Actually, if the switch is "right" you can tighten those screws right down, because they will clamp the screw head to the brass bushing in the throwbar and then to the rail. 

The problem happens if the bushing is too short or the throwbar too thick or the bushing seized in the throwbar. 

Having these screws loose allows the points to flex and "tip", not good. 

This is one of those items that is a maintenance thing, they should get a spot of lube on a regular basis. Unfortunately, to check if everything is ok requires getting to the backside of the switch. 

Regards, Greg


----------



## JackM (Jul 29, 2008)

Thanks for the advice. I'll find a larger screw for now and see how it goes once the yard is built. 

This is my first experience with Aristo track.
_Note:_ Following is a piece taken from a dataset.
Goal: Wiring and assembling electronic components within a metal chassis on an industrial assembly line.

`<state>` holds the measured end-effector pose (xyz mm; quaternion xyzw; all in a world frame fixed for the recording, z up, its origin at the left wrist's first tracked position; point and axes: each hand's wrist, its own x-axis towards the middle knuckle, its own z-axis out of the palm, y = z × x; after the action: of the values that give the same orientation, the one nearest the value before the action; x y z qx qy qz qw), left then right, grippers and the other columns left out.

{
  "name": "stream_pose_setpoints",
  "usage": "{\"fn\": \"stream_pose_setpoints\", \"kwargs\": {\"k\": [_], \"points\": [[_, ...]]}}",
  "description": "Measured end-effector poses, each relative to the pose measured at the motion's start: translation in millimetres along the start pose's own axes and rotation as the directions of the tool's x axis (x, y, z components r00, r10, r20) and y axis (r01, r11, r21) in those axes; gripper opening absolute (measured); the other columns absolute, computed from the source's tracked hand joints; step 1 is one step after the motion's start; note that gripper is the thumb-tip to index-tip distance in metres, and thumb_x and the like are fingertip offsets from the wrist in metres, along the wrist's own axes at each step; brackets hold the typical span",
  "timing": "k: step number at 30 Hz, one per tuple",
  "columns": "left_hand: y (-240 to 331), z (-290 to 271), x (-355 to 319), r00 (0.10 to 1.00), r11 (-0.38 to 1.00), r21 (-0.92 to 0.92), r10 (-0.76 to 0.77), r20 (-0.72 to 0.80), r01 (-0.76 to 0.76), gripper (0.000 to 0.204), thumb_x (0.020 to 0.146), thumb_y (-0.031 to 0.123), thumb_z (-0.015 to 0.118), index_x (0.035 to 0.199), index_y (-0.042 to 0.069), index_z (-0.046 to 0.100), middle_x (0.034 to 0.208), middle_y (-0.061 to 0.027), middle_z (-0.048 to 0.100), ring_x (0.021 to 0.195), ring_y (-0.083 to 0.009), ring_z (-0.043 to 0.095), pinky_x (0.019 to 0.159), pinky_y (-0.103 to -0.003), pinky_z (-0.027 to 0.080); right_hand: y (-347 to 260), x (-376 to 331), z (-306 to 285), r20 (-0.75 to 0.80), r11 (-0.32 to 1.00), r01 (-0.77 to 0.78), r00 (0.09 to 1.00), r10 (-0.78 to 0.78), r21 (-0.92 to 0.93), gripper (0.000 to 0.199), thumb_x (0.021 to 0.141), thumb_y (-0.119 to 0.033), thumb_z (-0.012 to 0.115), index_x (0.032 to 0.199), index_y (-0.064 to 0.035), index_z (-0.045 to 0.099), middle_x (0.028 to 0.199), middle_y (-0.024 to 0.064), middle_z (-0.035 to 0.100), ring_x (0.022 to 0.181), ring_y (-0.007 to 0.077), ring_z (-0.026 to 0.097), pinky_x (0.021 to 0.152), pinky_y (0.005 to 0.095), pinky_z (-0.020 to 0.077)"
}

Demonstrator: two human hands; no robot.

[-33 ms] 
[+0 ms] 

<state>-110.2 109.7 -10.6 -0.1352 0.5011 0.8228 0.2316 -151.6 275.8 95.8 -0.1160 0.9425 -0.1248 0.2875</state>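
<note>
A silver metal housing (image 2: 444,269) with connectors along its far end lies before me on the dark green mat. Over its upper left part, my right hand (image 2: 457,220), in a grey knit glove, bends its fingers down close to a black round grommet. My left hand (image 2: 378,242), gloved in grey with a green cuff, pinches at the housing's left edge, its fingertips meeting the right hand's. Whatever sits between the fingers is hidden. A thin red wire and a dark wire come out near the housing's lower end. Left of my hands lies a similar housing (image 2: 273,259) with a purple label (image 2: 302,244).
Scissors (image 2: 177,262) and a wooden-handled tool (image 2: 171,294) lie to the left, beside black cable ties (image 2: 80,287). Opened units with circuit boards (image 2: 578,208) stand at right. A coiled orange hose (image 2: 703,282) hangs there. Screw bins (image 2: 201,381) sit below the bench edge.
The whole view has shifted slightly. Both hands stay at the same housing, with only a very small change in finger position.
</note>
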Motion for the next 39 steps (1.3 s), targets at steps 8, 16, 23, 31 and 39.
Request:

As I mentioned, the only reason I'm not sticking with Sunset Valley is that their tightest switch is a #6 (their wye wouldn't work in this situation). The AC X-wides will save me about two feet in ladder length. It'll be a pain switching back and forth between code 250 and 332, but I didn't see much of an alternative. 

JackM


----------



## Jerrys RR (Jun 28, 2010)

I would suggest that you consider sending the turnouts back to Aristo-Craft if they are still under warranty - or at least send them an email and ask them about it. 

A problem with stainless steel is that it is very tough and even the Aristo-Craft tap and drill set will break if you use it to try to re-drill the holes (I've broken several sets). I have had several Aristo stainless steel tracks arrive with joiner screw holes that would not hold the screws but I was not too concerned as I could just use a rail clamp (which many do anyway) to hold the tracks together.

Frankly I don't know if your problem is serious or not but if you think it might be, its probably better to resolve it once and for all now rather than install the turnout and eventually have to pull it up later when it may require removing the tracks leading into it.

Jerry


----------



## Greg Elmassian (Jan 3, 2008)

Yep, my yard ladder is done with all Aristo WR switches... 

Greg


----------